Make it clear that he’d been the one behind the bomb on New Year’s. Blood pounded in his head, the rage boiling through his veins.
“You think Vega’s setting you up and not Sorel?” Sonny wanted to know.
“No.” Jason shook his head swiftly. “No. Vega’s predictable. He doesn’t want the instability or the power play, and Sorel isn’t going to be satisfied with taking over for Moreno. He’ll keep pushing.”
“That’s true.” Sonny swirled the bourbon. “Then—”
“Sorel had to know we’ve been waiting for the chance to take him out. He’s probably surprised I haven’t done it yet.” He should have taken the chance and strangled him in his sleep, but Sorel never slept alone. Insurance, Jason thought, because the bastard knew Jason wouldn’t dispose of witnesses. “Vega calling a meeting was always going to be suspicious. I just—”
“Hadn’t thought Sorel would make it a spectacle.”
“How’d Elizabeth handle herself?” Sonny wanted to know. “All Francis told me was that he approached her and they exchanged some words.”
“He accused her of having no manners,” Jason said tightly. “Of being the type to hang up on someone. He chose the words deliberately, Sonny. She knew it, and I know it. So do you. If he’d just wanted to insult her, he would have just called her rude for walking away. We never told anyone Elizabeth hung up that night. They only know she spoke to someone claiming to be Sorel.”

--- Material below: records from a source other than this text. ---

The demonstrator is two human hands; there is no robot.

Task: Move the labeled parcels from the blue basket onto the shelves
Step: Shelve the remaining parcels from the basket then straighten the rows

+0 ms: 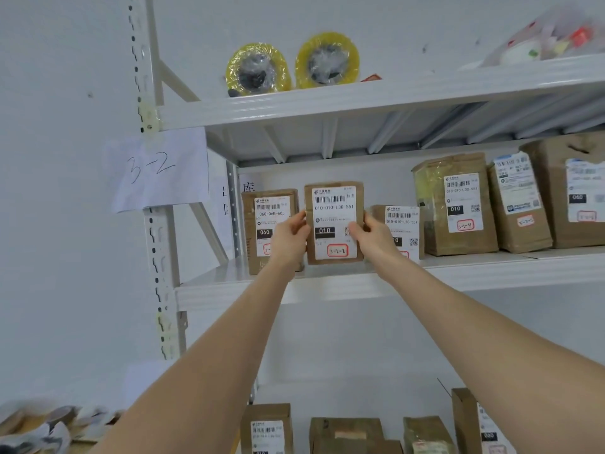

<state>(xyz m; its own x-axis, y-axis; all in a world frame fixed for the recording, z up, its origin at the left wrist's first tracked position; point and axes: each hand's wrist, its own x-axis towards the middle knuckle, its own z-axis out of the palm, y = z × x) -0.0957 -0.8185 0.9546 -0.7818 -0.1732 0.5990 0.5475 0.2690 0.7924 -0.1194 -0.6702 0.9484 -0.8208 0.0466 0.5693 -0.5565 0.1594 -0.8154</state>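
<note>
A small brown parcel (334,221) with a white label marked 010 and a red-boxed 3-2-2 stands upright on the middle shelf (327,288). My left hand (291,235) grips its left edge and my right hand (373,232) grips its right edge. The parcel sits between a brown parcel labeled 060 (262,221) on the left and a lower parcel (401,224) on the right. The blue basket is out of view.
A paper sign reading 3-2 (157,168) hangs on the shelf post. More labeled parcels (458,204) line the middle shelf to the right. Two yellow tape rolls (294,65) sit on the top shelf. Several parcels (343,434) stand on the lower shelf.
</note>
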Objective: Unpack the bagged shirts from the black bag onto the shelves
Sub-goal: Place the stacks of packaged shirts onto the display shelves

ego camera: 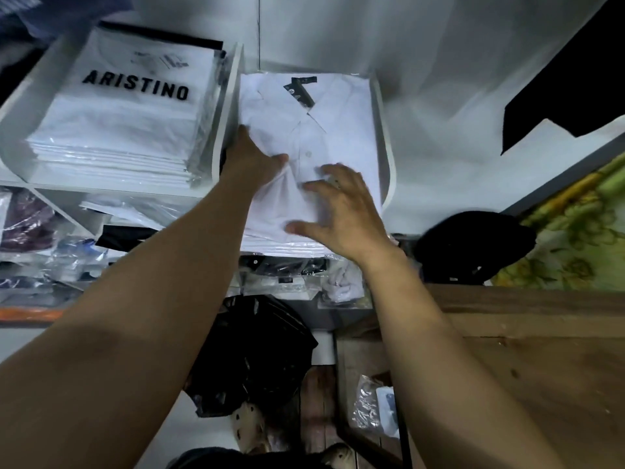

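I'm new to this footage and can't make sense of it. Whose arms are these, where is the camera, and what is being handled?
No machine here: a person works with bare hands, filmed by one camera worn on their head, looking down. The left hand grips the left edge of the top bagged shirt on a stack in a white shelf compartment; the right hand lies spread on it. The neighbouring compartment holds ARISTINO bags. The black bag sits on the floor below.

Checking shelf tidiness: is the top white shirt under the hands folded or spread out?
Folded. The white shirt lies as a flat rectangle on its stack, collar and button placket up; the right hand presses on it.
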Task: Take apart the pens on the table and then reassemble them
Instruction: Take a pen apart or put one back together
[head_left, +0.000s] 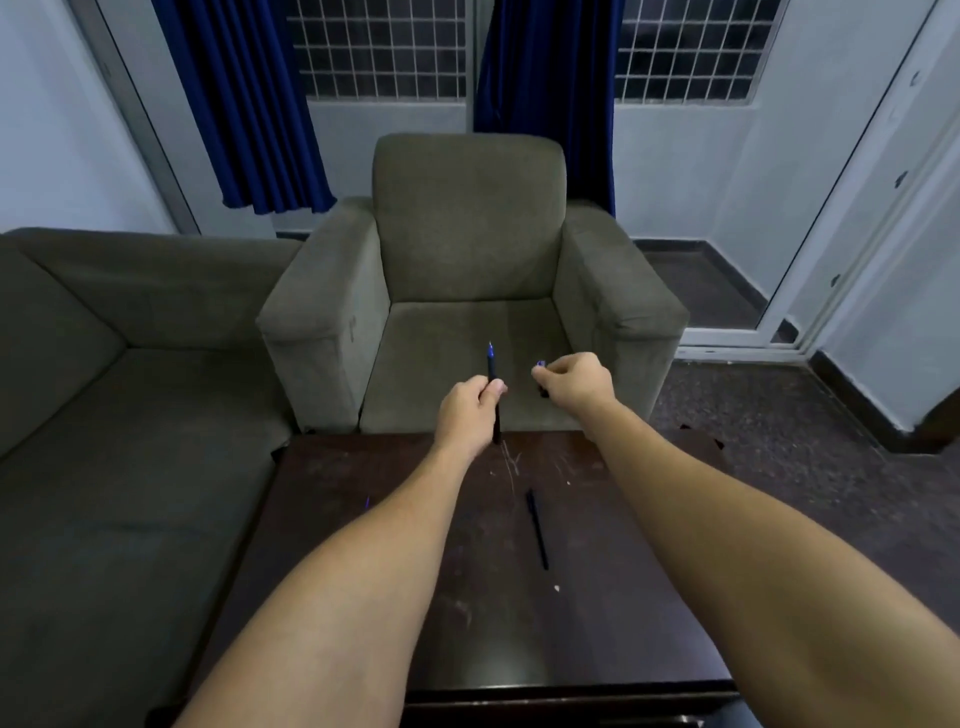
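Above the far edge of the table (317, 499), our left hand (470, 410) grips the pen (491, 365) mid-barrel, probably light, stiff, slick; our right hand (574, 379) pinches its small piece (540, 365).

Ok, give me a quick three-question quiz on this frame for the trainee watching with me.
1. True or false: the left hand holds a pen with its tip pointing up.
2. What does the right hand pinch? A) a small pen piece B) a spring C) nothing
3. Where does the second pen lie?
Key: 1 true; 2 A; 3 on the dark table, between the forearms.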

“Yeah, that feels like a fuck you he wanted to toss out.” Sonny pressed his lips together, considered. “He wanted you to know it was him. Either he’s arrogant to the point of stupidity or he’s planning something—we might need to think about changing the plan—”
“If something gets triggered because he goes missing,” Jason interrupted, “we’ll deal with it. I’m not worrying about it. Sorel isn’t just a threat to Elizabeth. He’s a threat to everyone else. I’m not going to wait around for someone else to handle him.”

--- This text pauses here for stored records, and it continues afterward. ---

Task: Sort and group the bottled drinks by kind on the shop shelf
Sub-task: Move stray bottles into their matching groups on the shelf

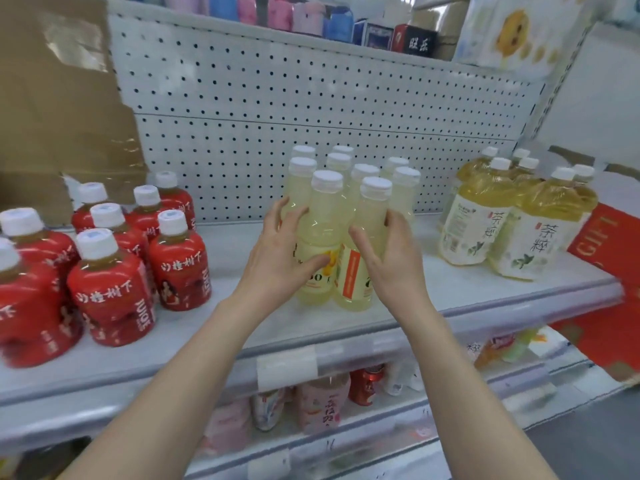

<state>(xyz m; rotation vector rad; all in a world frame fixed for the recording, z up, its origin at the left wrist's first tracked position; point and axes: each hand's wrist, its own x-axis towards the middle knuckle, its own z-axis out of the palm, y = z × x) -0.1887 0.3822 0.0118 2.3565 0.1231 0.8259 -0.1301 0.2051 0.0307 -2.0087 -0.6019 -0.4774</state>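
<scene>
Forearms (194,358) nearest cam, reaching to mid-shelf. Left hand (277,258) cups the front-left pale-yellow clear plastic bottle w/ white cap (322,220): thumb across label, fingers bent round its left side. Right hand (391,261) does same on the front-right pale-yellow bottle (367,216), fingers round its right side. Both grips medium-wide, not clenched.

The 2 bottles stand upright, touching, at front of a cluster of the same kind, middle of the grey-white shop shelf (242,327). Red-sleeved brown-tea bottles (114,289) grouped at left, well apart. Shrink-wrapped golden tea bottles (530,237) at right.

Handling est.: full, so fairly heavy for size. Thin plastic prob. gives if squeezed; bare wall above label likely slick. Best hold = label band, not cap. Tall, narrow base, so slide as a pair and keep low, else they tip neighbours.
</scene>
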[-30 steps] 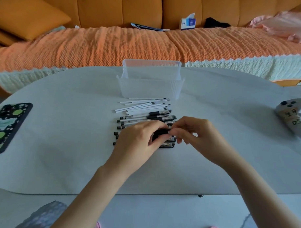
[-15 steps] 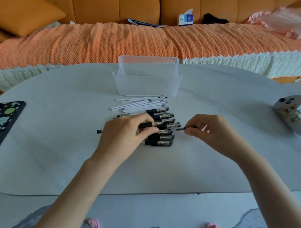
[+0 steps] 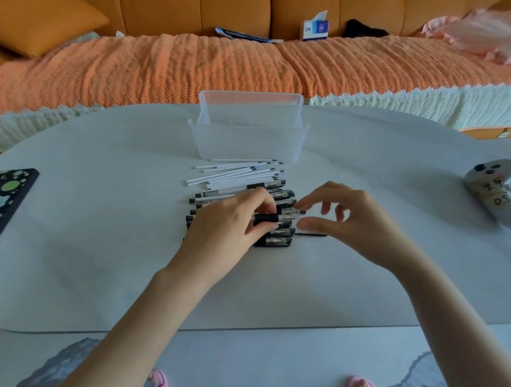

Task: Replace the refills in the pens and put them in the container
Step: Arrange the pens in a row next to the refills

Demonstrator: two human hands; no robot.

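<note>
A row of black pens (image 3: 280, 196) lies in the middle of the white table (image 3: 105, 227), with several white refills (image 3: 233, 174) just behind it. Behind those stands a clear plastic container (image 3: 249, 137), seemingly with nothing inside. My left hand (image 3: 226, 232) grips one pen (image 3: 266, 218) by its black grip above the row, tip pointing right. My right hand (image 3: 348, 219) hovers at that tip with its fingers spread and holds nothing. A thin black pen cap (image 3: 310, 234) lies on the table under my right thumb.
A phone in a dotted black case (image 3: 5, 199) lies at the left table edge. A grey game controller (image 3: 494, 190) sits at the right. Behind the table runs a sofa with an orange cover (image 3: 157, 69), a tissue box (image 3: 315, 29) on it.
My right hand pulled the cap off the pen held by my left hand and dropped it on the table. It is now open, back at the pen's tip.
</note>
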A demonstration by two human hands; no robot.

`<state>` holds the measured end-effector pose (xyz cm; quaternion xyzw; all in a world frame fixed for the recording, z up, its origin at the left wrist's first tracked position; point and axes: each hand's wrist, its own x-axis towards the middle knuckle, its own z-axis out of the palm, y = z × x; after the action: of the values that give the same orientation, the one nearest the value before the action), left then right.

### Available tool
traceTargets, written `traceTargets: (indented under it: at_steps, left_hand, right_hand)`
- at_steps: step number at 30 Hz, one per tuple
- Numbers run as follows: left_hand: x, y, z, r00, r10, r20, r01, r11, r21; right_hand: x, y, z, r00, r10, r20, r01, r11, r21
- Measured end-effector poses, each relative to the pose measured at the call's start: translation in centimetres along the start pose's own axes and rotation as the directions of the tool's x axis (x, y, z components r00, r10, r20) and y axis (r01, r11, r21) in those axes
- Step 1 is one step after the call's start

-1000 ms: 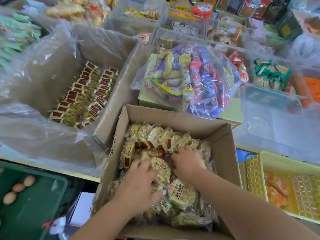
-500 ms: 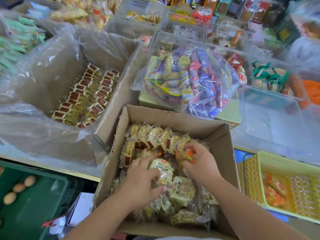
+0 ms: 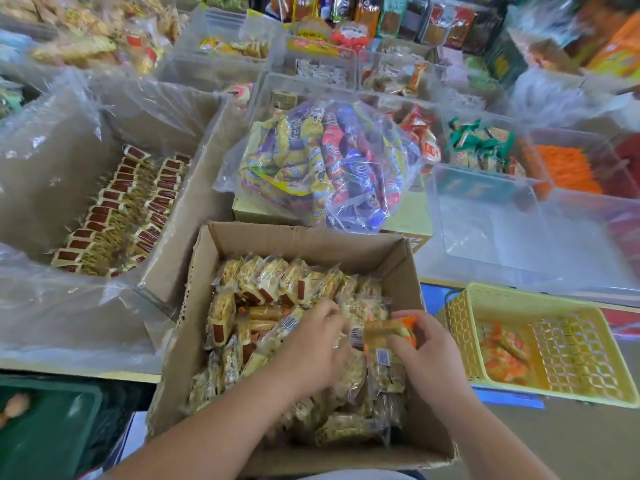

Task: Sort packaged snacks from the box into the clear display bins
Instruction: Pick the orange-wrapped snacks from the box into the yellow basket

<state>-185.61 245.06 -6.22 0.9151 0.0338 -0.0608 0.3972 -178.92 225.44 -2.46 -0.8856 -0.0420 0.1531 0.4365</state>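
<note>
Hands: two, both inside the cardboard box (image 3: 304, 237). Right hand (image 3: 429, 351) pinches one orange-ended packet (image 3: 388, 332), its long axis lying left-right, pointing toward the other hand. Left hand (image 3: 311, 344) lies curled over the loose packets (image 3: 277, 282); blurred, grip not determinable. Packets in box: too many to count. One yellow basket (image 3: 526, 301) just right of the right hand. One clear bin (image 3: 485, 230) beyond, right hand nearer.

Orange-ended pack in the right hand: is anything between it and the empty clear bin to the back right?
Only the right wall of the cardboard box lies between the orange-ended pack, gripped by the right hand, and the clear bin. Nothing else visible blocks it.
</note>
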Motion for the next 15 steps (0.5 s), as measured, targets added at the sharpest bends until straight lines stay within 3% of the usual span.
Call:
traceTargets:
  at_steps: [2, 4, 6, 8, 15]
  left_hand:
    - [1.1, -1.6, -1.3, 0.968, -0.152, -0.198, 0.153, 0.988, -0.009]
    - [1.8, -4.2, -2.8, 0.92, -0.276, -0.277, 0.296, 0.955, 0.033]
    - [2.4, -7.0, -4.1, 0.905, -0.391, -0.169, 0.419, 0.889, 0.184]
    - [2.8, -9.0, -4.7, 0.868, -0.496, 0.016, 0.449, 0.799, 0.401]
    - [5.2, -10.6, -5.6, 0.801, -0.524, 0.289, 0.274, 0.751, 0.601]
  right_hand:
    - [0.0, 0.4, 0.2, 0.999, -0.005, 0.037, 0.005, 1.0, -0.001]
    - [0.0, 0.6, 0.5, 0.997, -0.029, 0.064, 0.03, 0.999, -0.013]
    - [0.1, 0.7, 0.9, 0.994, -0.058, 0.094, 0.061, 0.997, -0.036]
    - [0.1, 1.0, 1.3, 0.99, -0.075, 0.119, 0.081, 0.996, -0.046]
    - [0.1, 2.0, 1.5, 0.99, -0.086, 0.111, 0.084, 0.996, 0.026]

“I just—” Sonny shook his head. “We need to be ready for anything. I want him gone, too. That’s three times he’s gone for Elizabeth. I don’t want her in danger either. I never wanted that—”
“It was just a risk you were willing to take,” Jason bit out.

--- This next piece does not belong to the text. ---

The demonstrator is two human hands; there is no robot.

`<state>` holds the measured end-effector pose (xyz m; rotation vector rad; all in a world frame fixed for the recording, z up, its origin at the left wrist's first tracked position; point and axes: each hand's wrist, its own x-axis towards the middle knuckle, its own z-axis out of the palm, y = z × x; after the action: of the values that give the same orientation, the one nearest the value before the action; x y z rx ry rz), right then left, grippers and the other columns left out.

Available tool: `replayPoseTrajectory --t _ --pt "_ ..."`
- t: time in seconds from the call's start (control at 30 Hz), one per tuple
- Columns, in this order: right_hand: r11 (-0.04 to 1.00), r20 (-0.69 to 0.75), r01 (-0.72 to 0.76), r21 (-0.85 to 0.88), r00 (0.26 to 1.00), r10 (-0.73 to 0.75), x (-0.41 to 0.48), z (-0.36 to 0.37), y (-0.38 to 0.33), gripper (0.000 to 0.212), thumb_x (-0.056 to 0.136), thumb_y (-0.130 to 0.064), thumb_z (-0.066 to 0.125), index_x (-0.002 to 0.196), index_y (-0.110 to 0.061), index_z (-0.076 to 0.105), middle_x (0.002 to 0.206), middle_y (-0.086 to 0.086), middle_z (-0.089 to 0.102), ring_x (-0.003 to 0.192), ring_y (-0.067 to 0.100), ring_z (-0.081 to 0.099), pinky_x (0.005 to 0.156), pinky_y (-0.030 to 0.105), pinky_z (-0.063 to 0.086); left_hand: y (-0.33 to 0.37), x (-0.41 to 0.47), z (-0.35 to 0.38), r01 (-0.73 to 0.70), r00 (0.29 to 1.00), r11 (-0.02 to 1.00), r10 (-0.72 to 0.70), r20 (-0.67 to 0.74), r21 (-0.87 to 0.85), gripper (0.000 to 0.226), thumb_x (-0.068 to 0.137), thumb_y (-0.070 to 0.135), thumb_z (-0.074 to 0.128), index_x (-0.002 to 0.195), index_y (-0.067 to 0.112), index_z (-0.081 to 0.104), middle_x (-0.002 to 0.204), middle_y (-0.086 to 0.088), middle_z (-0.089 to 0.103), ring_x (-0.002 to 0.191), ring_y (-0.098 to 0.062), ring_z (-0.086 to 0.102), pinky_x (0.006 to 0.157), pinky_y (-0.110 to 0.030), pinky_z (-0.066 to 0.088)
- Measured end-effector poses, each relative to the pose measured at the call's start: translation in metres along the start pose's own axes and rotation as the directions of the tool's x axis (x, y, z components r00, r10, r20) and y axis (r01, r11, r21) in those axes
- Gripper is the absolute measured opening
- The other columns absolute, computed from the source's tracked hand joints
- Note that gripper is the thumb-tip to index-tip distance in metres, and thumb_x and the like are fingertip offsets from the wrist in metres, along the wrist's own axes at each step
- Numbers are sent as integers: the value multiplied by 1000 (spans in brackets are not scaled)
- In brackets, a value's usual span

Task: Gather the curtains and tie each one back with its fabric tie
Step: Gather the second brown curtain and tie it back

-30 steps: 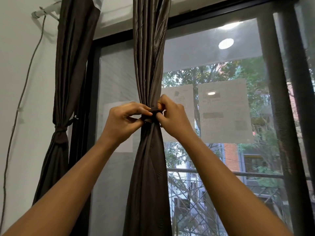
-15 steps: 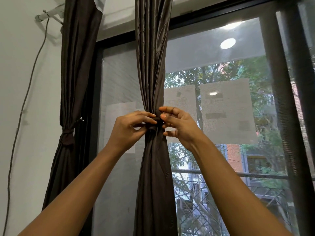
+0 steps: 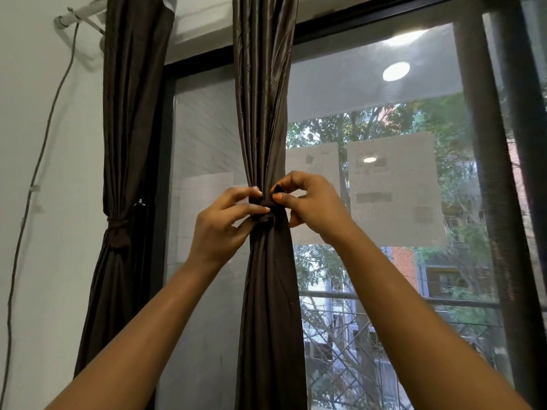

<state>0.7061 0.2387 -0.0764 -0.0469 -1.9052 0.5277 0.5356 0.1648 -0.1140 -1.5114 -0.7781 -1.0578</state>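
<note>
A dark brown curtain hangs gathered in the middle of the window. A matching fabric tie wraps it at hand height, bunched into a knot. My left hand pinches the tie from the left with fingertips and thumb. My right hand pinches the tie's upper end from the right between thumb and forefinger. A second brown curtain hangs at the left edge of the window, cinched by its own tie.
A black window frame with mesh screen stands behind the curtains. Paper sheets stick to the glass. A grey cable runs down the white wall from the curtain rod end.
Both hands kept working at the tie on the middle curtain. My right hand's fingers curled back in to pinch the tie after opening briefly. The view shifted slightly upward.
</note>
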Motion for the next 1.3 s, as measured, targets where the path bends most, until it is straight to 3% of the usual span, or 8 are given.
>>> replayPoseTrajectory --t 0.07,0.27,0.6,0.87,0.97,1.03,1.17,1.3 --pt "999 -105 33 -11 994 -34 2 3 2 5 87 -9 65 91 -13 64 89 0 64 45 14 57 46 24 49 4 2 1 118 991 989 -123 -55 -84 17 83 25 65 93 14 74 112 -1 56 109 -12 54 92 -15 46" --pt "841 -363 -120 527 863 351 20 17 15 3 91 -10 60 92 -13 60 79 3 63 53 8 55 39 17 40 45 -28 11 270 927 937 -316 -202 -223 10 79 26 69 88 20 69 96 14 60 101 -12 55 90 -15 41" --pt "945 -230 277 -175 922 -313 32 9 26 5 91 -6 58 94 -10 57 77 0 63 58 9 61 49 22 52 37 -41 20 408 851 853 -485 -203 -326 10 80 32 68 88 26 68 88 13 67 86 -8 64 75 -29 54" --pt "988 -348 133 77 932 -98 46 23 48 15 92 -6 56 86 -19 52 81 4 62 63 16 63 52 30 55 38 -53 40 426 842 835 -506 -184 -347 18 78 32 74 95 32 69 99 19 66 98 -8 61 83 -35 54" --pt "828 -138 4 561 986 89 38 12 56 14 96 -5 49 89 -16 52 83 7 59 66 13 61 57 25 55 41 -63 46 649 649 486 -755 93 -585 64 73 25 76 129 36 47 132 10 47 118 -5 51 91 -27 50" --pt "770 -20 -120 627 985 169 30 9 66 7 96 -9 49 95 -15 50 90 6 60 79 17 62 63 29 57 39 -70 50 723 533 261 -800 277 -640 69 76 15 74 131 38 39 122 1 55 108 -12 61 86 -26 54" --pt "866 267 -400 301 907 327 3 11 82 43 88 -29 65 124 -19 45 106 4 59 84 17 61 62 29 52 42 -86 53 717 656 626 -754 -6 -306 44 82 14 75 114 34 55 97 5 63 83 -10 63 72 -32 56" --pt "929 237 -361 81 912 334 -16 29 80 19 91 -14 59 109 -10 63 89 6 66 73 15 61 54 25 49 62 -99 54 659 729 748 -662 -176 -80 50 85 12 69 129 28 52 106 8 53 82 -7 58 65 -33 56"
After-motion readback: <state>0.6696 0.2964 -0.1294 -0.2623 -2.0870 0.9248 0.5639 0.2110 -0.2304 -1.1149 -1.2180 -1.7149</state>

“And it’s one you were, too,” Sonny shot back. “You married her, didn’t you? You could have left. Yeah, things would have gone to hell with Carly, but Elizabeth would have been out of it with Sorel, and you knew that. You decided to stay.” His eyes burned into his. “I told you to go, didn’t I? Stop being so pissed off at me because we knew this would happen if you stayed!”
Jason didn’t have an answer for that. Of course not. He’d stayed because Elizabeth had wanted him to, and because he hadn’t wanted to go. But the only way to be sure Sorel wouldn’t use her was not to be in town. He’d put her in the middle of everything by marrying her. He’d made her a target.
“That doesn’t change what you did—”
“No, but I’ll be damned if I take any of the blame for her being in this situation in the first place.” Sonny tossed back the last of his bourbon. “You were the one that stayed in her studio even after people knew you were there. You used her to stay out of sight.”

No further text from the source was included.